Could the listing below be reproduced exactly, minus its pictures?

-------

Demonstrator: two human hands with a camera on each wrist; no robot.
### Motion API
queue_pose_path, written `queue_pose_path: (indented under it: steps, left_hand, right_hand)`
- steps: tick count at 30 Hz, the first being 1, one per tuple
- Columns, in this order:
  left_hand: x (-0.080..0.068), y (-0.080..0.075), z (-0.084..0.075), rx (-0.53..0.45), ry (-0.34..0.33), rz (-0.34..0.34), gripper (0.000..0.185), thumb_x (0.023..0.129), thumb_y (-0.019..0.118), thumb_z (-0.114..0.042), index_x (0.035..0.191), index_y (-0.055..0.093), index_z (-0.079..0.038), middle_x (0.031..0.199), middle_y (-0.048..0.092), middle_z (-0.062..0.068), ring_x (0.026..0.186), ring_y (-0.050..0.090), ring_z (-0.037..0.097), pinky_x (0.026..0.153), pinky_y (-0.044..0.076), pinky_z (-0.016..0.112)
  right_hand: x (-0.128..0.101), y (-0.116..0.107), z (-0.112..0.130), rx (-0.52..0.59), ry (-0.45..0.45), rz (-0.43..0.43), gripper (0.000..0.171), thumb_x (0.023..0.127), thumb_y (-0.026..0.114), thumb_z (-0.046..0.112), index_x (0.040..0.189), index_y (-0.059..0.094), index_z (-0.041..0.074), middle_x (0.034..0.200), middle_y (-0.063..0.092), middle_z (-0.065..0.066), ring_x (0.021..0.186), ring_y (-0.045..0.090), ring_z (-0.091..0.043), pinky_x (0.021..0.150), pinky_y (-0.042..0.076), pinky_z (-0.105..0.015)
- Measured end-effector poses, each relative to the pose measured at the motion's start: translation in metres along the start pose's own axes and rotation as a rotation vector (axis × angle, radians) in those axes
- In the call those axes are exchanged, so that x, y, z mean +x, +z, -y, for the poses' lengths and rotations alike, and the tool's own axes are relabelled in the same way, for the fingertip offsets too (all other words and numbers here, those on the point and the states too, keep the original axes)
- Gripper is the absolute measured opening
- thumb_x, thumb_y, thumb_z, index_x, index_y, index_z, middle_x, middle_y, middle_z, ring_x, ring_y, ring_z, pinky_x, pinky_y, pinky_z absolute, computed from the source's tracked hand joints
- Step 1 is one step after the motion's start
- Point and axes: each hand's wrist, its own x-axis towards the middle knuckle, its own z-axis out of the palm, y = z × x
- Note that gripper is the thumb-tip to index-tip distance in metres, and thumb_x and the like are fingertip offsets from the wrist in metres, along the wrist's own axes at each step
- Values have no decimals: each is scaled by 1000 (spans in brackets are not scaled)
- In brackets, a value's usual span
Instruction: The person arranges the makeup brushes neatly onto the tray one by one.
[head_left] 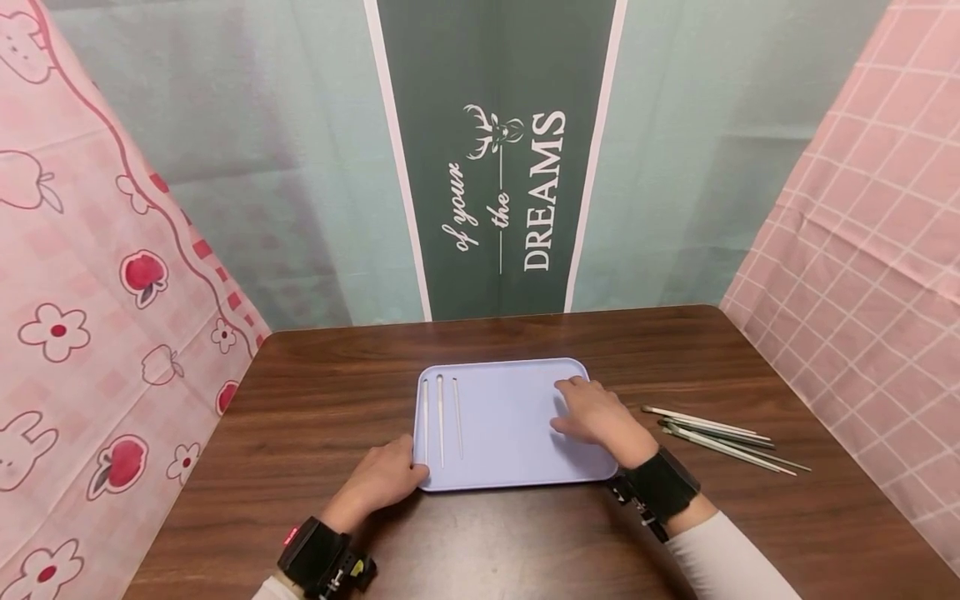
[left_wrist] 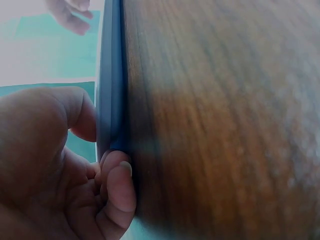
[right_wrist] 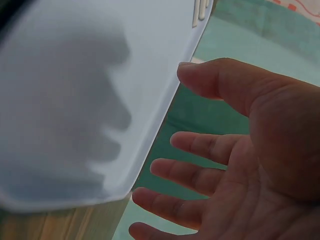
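A lavender tray lies flat on the brown wooden table. Three thin white sticks lie side by side in its left part. My left hand grips the tray's near-left corner. In the left wrist view the thumb sits on top of the rim and a curled finger presses the corner. My right hand hangs over the tray's right part with fingers spread. The right wrist view shows this hand empty, casting a shadow on the tray.
Several more thin sticks lie loose on the table right of the tray. Pink patterned cloth closes the left and right sides, and a green banner hangs behind the table's far edge.
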Motion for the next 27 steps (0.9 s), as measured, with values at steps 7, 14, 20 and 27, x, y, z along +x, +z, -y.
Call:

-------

## Answer to the problem
Demonstrator: two human hands with a camera on each wrist; no robot.
### Motion API
queue_pose_path, written `queue_pose_path: (indented under it: steps, left_hand, right_hand)`
- steps: tick count at 30 Hz, the first being 1, one per tuple
- Columns, in this order:
  left_hand: x (-0.080..0.068), y (-0.080..0.075), z (-0.084..0.075), rx (-0.53..0.45), ry (-0.34..0.33), rz (-0.34..0.34), gripper (0.000..0.185), thumb_x (0.023..0.129), thumb_y (-0.019..0.118), thumb_z (-0.114..0.042), index_x (0.035..0.191), index_y (-0.055..0.093), index_z (-0.079..0.038), middle_x (0.031..0.199), middle_y (-0.048..0.092), middle_z (-0.062..0.068), ring_x (0.026..0.186), ring_y (-0.050..0.090), ring_z (-0.037..0.097), pinky_x (0.026..0.153), pinky_y (-0.044..0.076), pinky_z (-0.016..0.112)
  right_hand: x (-0.128..0.101), y (-0.116..0.107), z (-0.112..0.130), rx (-0.52..0.59), ry (-0.45..0.45), rz (-0.43..0.43), gripper (0.000..0.171), thumb_x (0.023..0.127), thumb_y (-0.026..0.114), thumb_z (-0.046..0.112), index_x (0.040..0.189), index_y (-0.059..0.094), index_z (-0.041..0.074), middle_x (0.034..0.200), middle_y (-0.063..0.092), middle_z (-0.065..0.066), ring_x (0.021..0.186), ring_y (-0.045..0.090), ring_z (-0.091..0.043), pinky_x (0.021..0.150), pinky_y (-0.042..0.076), pinky_z (-0.105..0.015)
- Measured end-effector poses, each relative to the pose measured at the motion's start: translation in metres along the start pose's own axes and rotation as a rotation vector (axis × angle, radians) in those axes
- In the call those axes are exchanged, so that x, y, z mean +x, +z, -y, for the poses' lengths and rotations alike, and the tool's own axes are relabelled in the same way, for the fingertip offsets too (all other words and numbers here, those on the point and the states too, keep the original axes)
- Gripper is the absolute measured opening
- thumb_x, thumb_y, thumb_z, index_x, index_y, index_z, middle_x, middle_y, middle_z, ring_x, ring_y, ring_z, pinky_x, pinky_y, pinky_z absolute, computed from the source's tracked hand joints
- Step 1 is one step after the motion's start
- Point and axes: each hand's wrist, its own x-axis towards the middle knuckle, its own z-axis out of the palm, y = z × x
- Note that gripper is the thumb-tip to index-tip distance in metres, and thumb_x and the like are fingertip offsets from the wrist in metres, along the wrist's own axes at each step
- Values have no decimals: each is scaled by 1000 (spans in brackets are not scaled)
- In brackets, a value's usual span
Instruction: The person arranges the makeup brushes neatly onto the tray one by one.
[head_left] 
[left_wrist] 
[right_wrist] 
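A lavender tray lies flat on the brown wooden table. Three thin white sticks lie side by side in its left part. My left hand grips the tray's near-left corner. In the left wrist view the thumb sits on top of the rim and a curled finger presses the corner. My right hand hangs over the tray's right part with fingers spread. The right wrist view shows this hand empty, casting a shadow on the tray.
Several more thin sticks lie loose on the table right of the tray. Pink patterned cloth closes the left and right sides, and a green banner hangs behind the table's far edge.
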Motion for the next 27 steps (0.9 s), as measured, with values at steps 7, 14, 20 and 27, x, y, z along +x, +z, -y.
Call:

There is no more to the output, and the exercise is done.